Hal yang paling saya sukai dari GNOME adalah adanya area kerja atau workspace yang sangat mudah digunakan. Ibaratnya seperti kita memiliki beberapa tempat untuk bekerja, misalnya area kerja 1 untuk mengetik dan browsing, area kerja 2 untuk chat messenger, dan area kerja 3 untuk File Explorer. Bila disatukan dalam 1 area kerja biasanya kita akan kesulitan saat melakukan multi-tasking. Fitur ini mirip dengan Virtual Desktop pada Microsoft Windows.
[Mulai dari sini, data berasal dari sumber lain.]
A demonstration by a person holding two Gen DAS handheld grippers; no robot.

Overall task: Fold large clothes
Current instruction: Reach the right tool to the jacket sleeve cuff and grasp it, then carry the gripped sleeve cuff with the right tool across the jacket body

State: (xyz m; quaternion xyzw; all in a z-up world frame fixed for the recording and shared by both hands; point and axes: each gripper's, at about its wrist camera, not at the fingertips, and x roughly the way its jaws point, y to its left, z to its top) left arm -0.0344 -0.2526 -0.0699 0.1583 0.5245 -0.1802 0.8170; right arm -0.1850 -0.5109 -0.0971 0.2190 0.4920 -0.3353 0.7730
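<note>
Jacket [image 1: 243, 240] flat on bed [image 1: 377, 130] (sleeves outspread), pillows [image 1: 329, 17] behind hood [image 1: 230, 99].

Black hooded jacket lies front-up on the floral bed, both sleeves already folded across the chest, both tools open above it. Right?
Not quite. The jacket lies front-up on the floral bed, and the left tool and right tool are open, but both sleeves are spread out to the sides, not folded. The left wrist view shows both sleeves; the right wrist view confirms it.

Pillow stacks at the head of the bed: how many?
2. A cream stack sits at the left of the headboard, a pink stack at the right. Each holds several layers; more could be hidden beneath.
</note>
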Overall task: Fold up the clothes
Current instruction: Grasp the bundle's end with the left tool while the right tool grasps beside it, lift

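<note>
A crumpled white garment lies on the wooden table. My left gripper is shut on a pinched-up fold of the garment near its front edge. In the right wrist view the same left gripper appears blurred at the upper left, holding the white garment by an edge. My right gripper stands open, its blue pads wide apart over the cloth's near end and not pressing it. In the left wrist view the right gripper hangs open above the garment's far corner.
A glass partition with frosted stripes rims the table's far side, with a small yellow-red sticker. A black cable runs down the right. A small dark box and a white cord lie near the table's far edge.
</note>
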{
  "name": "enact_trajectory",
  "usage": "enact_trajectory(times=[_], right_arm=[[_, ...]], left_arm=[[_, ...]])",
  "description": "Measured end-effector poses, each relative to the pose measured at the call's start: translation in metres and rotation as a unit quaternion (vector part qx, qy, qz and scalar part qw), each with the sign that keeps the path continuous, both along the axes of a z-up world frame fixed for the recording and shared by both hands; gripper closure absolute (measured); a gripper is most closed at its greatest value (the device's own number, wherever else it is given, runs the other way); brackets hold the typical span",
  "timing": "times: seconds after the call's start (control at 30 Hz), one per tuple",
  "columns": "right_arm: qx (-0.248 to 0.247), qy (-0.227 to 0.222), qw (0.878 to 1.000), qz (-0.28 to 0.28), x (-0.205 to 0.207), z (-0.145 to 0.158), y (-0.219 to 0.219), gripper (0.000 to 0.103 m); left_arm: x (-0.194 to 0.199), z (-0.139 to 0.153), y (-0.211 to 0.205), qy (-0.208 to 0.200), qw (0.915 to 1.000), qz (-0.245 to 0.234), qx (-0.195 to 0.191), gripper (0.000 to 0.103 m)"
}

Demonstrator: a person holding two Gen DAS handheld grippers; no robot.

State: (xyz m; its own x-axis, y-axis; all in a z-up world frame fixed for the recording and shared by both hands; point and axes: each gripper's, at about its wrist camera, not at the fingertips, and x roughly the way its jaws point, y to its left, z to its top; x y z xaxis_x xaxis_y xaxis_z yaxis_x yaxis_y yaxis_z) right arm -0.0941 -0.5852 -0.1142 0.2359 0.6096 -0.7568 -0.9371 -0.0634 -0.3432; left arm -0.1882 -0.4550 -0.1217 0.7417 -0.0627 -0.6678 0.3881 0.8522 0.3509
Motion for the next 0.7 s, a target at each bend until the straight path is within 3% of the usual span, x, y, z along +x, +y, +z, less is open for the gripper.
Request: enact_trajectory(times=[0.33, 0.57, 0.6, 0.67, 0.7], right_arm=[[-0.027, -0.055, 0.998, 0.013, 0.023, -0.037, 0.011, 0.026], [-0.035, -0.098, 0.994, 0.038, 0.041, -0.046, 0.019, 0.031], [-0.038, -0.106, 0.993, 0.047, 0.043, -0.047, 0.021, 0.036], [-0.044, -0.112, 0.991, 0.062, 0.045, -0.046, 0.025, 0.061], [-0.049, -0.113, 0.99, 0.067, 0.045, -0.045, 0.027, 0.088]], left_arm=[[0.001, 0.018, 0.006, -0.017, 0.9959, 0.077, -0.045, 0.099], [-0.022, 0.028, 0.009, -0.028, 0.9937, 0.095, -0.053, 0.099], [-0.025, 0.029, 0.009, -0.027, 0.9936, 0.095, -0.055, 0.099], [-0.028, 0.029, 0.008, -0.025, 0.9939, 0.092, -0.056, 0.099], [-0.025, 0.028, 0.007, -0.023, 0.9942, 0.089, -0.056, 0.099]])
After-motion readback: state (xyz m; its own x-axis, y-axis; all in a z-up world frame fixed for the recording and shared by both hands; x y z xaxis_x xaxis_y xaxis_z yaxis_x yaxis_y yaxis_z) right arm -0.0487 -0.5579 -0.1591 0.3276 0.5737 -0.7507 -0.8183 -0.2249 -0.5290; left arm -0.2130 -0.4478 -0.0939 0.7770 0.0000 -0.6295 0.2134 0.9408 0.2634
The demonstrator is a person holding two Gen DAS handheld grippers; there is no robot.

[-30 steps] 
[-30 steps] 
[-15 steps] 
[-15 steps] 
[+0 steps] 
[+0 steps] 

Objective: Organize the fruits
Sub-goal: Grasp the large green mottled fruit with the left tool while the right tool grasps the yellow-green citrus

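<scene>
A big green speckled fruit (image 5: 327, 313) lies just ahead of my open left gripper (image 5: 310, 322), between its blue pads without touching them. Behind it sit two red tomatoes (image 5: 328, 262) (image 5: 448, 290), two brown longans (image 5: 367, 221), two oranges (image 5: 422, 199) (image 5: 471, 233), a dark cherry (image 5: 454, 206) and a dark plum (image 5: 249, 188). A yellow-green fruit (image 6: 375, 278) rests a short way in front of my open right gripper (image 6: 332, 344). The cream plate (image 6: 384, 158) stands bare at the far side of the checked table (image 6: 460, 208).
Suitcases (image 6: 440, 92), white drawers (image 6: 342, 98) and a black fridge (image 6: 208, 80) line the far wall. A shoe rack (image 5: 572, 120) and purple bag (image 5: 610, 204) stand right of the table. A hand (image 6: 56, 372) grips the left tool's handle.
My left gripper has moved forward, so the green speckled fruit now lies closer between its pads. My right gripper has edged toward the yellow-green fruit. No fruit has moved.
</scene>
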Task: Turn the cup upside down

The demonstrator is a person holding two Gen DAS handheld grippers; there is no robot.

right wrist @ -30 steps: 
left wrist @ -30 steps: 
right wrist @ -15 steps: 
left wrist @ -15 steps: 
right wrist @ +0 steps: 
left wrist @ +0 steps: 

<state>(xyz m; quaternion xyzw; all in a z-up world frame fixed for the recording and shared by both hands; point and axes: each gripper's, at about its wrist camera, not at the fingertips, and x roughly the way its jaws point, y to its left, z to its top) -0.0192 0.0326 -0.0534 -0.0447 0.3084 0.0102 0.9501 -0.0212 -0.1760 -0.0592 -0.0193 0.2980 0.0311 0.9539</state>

Workspace baru pada GNOME akan muncul otomatis ketika workspace yang ada sudah terisi. Memindahkan aplikasi dari workspace yang satu ke workspace lain pun sangatlah mudah, hanya tinggal drag and drop saja. Untuk melihat workspaces yang ada cukup menekan tombol super atau meta.

Tampilan GNOME yang memperlihatkan pengaturan area kerja atau workspace

Sebenarnya Plasma menyediakan fitur seperti workspace pada GNOME, namun untuk memanfaatkannya tidak semudah pada GNOME. Pada Plasma kita menyebutnya Virtual Desktops. Kita harus menentukan terlebih dahulu jumlah area kerja yang kita inginkan, sementara pada GNOME akan muncul otomatis saat satu area kerja sudah terisi. Untuk mengatur Virtual Desktop pun harus melalui System Settings. Namun setelah kita mengaturnya dengan baik, tata cara berpindah Virtual Desktop-nya cukup mudah. Kita juga dapat memindahkan aplikasi antar Virtual Desktop dengan cara klik kanan pada aplikasinya kemudian pilih Move to Desktop.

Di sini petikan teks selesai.